For several years, I have been predicting that emergence of national lab networks. Here's a link to a PowerPoint lecture that I delivered about three years ago to the DxMA in which I predicted the emergence of a "super national diagnostics network" (see: Interpreting the Tea Leaves: Ten Hot Trends in Healthcare, Lab Medicine,and Pathology Informatics). In the beginning of this year, I again discussed the possibility of a "national lab network" (see: Connectivity and Hospital-Based EMRs; The EMR as an Operating System?). I described it in the following way:
For the labs, a national network is useful for the exchange of lab data but also as a means to access expertise and talent which may be lacking or insufficient locally. Community hospitals labs, and even academic departments, have always turned to regional and national reference labs to provide esoteric testing services that they can't supply. Any lab or hospital national network needs to be agnostic in the sense that it's open to a variety of companies and service providers. Such an approach stimulates competition on the basis of quality and price and is the antithesis of the walled-garden, vertically-integrated approach which is all about domination of the market by a single company.
I have now come to realize that the emergence of a national lab network was wishful thinking on my part. The evidence for this is that I have been unable to suggest exactly which company or organization would seize the opportunity to build such a network. In short, there was no underlying business model that would make sense in support of the idea. In contrast, the large national reference labs such as Quest and ARUP have long operated closed (i.e., proprietary) networks to facilitate lab orders from their physician and hospital clients with result reporting back to them.

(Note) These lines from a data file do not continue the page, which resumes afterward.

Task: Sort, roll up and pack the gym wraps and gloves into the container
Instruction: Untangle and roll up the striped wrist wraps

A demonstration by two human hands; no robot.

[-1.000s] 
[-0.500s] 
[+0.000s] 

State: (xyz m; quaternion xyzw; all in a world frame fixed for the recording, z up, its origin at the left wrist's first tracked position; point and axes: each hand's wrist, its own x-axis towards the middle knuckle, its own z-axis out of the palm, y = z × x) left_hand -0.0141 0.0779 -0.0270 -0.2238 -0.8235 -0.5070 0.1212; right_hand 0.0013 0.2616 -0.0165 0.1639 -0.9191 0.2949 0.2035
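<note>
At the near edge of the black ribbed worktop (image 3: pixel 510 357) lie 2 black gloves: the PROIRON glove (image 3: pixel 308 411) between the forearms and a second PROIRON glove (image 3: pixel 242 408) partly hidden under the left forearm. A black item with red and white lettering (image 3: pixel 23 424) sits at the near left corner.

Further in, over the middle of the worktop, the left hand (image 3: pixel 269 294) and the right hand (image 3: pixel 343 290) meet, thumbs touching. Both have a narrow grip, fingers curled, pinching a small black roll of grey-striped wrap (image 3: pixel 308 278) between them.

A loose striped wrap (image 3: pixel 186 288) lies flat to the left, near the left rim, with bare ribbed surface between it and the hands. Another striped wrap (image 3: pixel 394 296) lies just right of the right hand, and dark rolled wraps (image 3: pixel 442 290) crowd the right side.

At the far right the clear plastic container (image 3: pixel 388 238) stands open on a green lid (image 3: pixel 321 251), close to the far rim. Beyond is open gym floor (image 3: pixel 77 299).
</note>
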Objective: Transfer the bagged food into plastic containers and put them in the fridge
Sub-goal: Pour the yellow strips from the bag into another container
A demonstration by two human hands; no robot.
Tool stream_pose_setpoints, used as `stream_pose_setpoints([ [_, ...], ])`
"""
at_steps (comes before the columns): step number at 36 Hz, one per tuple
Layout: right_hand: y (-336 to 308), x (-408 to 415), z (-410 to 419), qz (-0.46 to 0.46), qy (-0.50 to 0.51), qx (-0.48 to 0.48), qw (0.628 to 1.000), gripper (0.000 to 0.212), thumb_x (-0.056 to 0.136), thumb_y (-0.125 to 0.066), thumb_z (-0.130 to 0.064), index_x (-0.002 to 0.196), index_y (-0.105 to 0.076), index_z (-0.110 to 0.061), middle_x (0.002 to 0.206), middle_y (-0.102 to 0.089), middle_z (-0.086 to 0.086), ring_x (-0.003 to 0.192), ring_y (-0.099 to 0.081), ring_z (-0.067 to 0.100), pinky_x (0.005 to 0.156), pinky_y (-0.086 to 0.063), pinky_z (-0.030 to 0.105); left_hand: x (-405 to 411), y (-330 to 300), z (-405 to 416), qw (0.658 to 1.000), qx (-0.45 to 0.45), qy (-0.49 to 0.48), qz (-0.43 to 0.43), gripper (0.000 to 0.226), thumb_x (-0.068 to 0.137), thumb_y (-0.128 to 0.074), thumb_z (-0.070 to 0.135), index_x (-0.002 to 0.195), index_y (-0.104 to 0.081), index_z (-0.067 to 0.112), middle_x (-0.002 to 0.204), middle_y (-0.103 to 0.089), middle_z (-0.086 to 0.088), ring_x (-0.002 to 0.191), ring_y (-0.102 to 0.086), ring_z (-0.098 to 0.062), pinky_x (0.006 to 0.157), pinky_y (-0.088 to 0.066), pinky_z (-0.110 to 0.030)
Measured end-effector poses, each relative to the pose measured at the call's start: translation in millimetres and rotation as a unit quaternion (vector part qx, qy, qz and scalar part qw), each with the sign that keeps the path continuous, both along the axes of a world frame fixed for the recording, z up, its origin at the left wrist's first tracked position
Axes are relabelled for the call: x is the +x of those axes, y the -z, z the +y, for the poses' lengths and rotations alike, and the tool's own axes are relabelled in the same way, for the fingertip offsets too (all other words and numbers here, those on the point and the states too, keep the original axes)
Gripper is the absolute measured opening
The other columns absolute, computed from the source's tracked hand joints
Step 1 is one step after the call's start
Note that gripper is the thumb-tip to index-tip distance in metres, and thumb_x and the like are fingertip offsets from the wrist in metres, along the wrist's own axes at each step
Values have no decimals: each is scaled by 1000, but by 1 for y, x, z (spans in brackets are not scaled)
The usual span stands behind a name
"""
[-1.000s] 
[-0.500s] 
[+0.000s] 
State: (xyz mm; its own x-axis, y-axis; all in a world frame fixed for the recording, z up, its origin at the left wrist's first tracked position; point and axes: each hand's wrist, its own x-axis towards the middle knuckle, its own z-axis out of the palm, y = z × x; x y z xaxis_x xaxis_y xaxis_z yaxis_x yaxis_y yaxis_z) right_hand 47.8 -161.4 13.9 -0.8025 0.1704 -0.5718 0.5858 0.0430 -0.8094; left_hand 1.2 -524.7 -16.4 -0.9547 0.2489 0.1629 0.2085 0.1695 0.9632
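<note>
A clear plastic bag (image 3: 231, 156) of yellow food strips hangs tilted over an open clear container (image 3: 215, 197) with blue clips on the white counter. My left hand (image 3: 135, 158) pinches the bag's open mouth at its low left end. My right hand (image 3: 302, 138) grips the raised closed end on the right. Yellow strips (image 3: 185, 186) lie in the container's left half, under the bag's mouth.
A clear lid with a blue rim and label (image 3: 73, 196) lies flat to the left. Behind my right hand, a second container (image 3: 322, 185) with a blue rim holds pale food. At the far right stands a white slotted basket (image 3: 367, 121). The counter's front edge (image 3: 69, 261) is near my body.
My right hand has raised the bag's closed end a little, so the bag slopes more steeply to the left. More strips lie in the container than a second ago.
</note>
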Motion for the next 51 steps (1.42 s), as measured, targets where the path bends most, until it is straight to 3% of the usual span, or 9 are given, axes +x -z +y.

A recent discussion with colleagues revealed for me what I think may be the next step in the evolution of large lab networks in addition to those of reference laboratories. I think that we may begin to see the emergence of lab networks that are developed and managed by large hospital systems solely for their own use. Keep in mind that we are witnessing the emergence of Big Medicine, a product of rapidly growing and consolidating health systems (Big Providers), Big Payers, and Big Pharma (see: Physician Private Practice Declines; the Last Barrier to Emergence of "Big Medicine"). Such large providers can take advantage of economies of scale to lower costs and improve quality.
As these large health systems continue to grow, they may discover that a portion of their current send-out esoteric lab testing could be performed in their own hospitals, particularly the larger ones. For example,the clinical labs in one of their larger hospitals might be asked to enhance molecular diagnostics testing and another microbiology testing. In essence, the health systems will in-source more of their esoteric testing and facilitate lab order-entry, results-reporting via their own, proprietary, lab networks. Some may then seeks bids for the remainder of their system-wide esoteric testing and provide a link between their lab network and that of, for example, a national reference lab like ARUP. I am not sure if such a strategy, in the final analysis, would provide cheaper and higher quality lab testing overall for the health system. It would depend on the managerial talent running the in-house labs and the cost of shipping lab specimens across the hospitals in the network. This would work best in a small geographic area.